__Directions for this task__.
Repeat the listing exactly. Pictures stay out of your copy.
--
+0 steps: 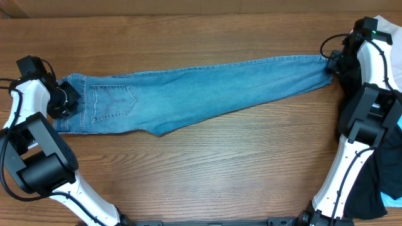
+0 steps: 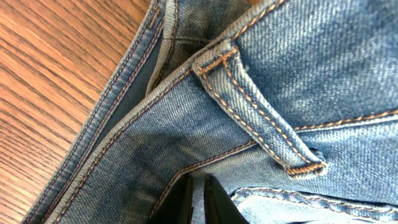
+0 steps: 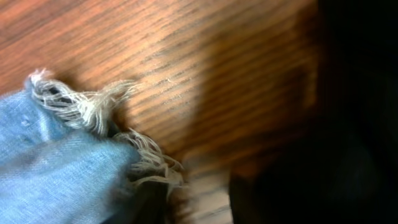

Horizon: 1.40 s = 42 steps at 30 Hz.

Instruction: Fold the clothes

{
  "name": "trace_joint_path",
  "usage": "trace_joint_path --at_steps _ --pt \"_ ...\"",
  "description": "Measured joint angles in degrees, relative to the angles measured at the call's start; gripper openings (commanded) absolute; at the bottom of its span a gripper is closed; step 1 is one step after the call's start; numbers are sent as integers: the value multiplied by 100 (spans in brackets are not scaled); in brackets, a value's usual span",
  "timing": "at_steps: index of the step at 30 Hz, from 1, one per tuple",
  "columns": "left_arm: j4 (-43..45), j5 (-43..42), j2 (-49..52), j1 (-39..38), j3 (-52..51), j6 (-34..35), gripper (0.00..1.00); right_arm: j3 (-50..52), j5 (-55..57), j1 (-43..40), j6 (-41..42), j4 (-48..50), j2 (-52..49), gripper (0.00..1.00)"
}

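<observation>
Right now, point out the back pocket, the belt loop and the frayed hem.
back pocket [image 1: 113, 102]: overhead view, centre of the stitched panel.
belt loop [image 2: 258, 118]: left wrist view, middle of the strip.
frayed hem [image 3: 84, 104]: right wrist view, on the loose white threads.

No text, label, brand, number or sign can be read in any view, not on the jeans [image 1: 188, 88] either.
</observation>
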<state>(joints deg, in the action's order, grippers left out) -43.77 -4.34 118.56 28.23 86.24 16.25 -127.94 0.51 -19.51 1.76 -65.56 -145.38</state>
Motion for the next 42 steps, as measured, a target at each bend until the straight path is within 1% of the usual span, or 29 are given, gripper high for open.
trace_joint_path --at_steps 1,2,5,9,14,15,18,26,27,30,31,32,33,35,36,42 --pt "0 -2 0 0 0 0 12 -2 -7 -11 13 -42 2 51" --pt "-2 -2 0 0 0 0 12 -4 -26 -24 50 -81 7 54" --pt "-2 -2 0 0 0 0 13 -11 -105 -50 7 -247 15 57" --pt "-26 0 2 0 0 0 15 -13 -527 -144 -4 -345 35 57" --pt "-46 0 0 0 0 0 15 -13 -1506 -343 -85 -520 37 58" --pt "-46 0 0 0 0 0 15 -13 -1888 -422 -116 -590 37 58" --pt "-46 0 0 0 0 -2 16 -13 -2251 -468 -201 -691 37 58" --pt "-66 0 2 0 0 -17 15 -13 -2636 -437 -302 -741 37 60" --pt "-66 0 0 0 0 -20 15 -13 -2651 -439 -308 -745 37 61" --pt "-66 0 0 0 0 -20 16 -13 -2697 -439 -326 -732 37 60" --pt "-66 0 0 0 0 -20 16 -13 -2708 -439 -323 -730 37 57" --pt "-66 0 0 0 0 -17 16 -13 -2710 -439 -323 -726 35 51" --pt "-68 0 0 0 0 -17 16 -13 -2715 -439 -308 -704 33 42" --pt "-81 2 2 0 0 -20 15 -13 -2730 -439 -289 -636 11 11" --pt "-87 2 2 0 0 -20 16 -13 -2728 -439 -317 -608 -15 5" --pt "-155 2 2 0 0 -22 15 -13 -2747 -435 -313 -544 -138 4"
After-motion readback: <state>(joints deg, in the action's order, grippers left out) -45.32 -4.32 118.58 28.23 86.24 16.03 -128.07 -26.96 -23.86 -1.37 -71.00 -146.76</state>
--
__Answer to the exercise__.
+0 steps: 
+0 steps: 
+0 steps: 

Horizon: 1.40 s = 42 steps at 30 Hz.

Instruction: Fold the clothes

{
  "name": "trace_joint_path",
  "usage": "trace_joint_path --at_steps _ --pt \"_ ...\"",
  "description": "Measured joint angles in degrees, relative to the angles measured at the call's start; gripper openings (commanded) absolute; at the bottom of its span a gripper is closed; step 1 is one step after the call's start; numbers are sent as integers: the value multiplied by 100 (spans in brackets are not scaled); in brackets, a value's usual span",
  "timing": "at_steps: index of the step at 30 Hz, from 1, one per tuple",
  "columns": "left_arm: j4 (-43..45), j5 (-43..42), j2 (-49..52), j1 (-39..38), j3 (-52..51), j6 (-34..35), gripper (0.00..1.00); right_arm: j3 (-50..52), j5 (-55..57), j1 (-43..40), j6 (-41..42), j4 (-48..50), j2 (-52..49), gripper (0.00..1.00)"
}

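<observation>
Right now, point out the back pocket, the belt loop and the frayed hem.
back pocket [image 1: 113, 102]: overhead view, centre of the stitched panel.
belt loop [image 2: 258, 118]: left wrist view, middle of the strip.
frayed hem [image 3: 84, 104]: right wrist view, on the loose white threads.

No text, label, brand, number or sign can be read in any view, not on the jeans [image 1: 188, 88] either.
</observation>
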<state>(joints deg, in the action's order, grippers left out) -43.77 -4.34 118.56 28.23 86.24 16.25 -127.94 0.51 -19.51 1.76 -65.56 -145.38</state>
Motion for the next 42 steps, as measured, a target at each bend until the straight path is within 1% of the usual span, or 29 are given, gripper high for open.
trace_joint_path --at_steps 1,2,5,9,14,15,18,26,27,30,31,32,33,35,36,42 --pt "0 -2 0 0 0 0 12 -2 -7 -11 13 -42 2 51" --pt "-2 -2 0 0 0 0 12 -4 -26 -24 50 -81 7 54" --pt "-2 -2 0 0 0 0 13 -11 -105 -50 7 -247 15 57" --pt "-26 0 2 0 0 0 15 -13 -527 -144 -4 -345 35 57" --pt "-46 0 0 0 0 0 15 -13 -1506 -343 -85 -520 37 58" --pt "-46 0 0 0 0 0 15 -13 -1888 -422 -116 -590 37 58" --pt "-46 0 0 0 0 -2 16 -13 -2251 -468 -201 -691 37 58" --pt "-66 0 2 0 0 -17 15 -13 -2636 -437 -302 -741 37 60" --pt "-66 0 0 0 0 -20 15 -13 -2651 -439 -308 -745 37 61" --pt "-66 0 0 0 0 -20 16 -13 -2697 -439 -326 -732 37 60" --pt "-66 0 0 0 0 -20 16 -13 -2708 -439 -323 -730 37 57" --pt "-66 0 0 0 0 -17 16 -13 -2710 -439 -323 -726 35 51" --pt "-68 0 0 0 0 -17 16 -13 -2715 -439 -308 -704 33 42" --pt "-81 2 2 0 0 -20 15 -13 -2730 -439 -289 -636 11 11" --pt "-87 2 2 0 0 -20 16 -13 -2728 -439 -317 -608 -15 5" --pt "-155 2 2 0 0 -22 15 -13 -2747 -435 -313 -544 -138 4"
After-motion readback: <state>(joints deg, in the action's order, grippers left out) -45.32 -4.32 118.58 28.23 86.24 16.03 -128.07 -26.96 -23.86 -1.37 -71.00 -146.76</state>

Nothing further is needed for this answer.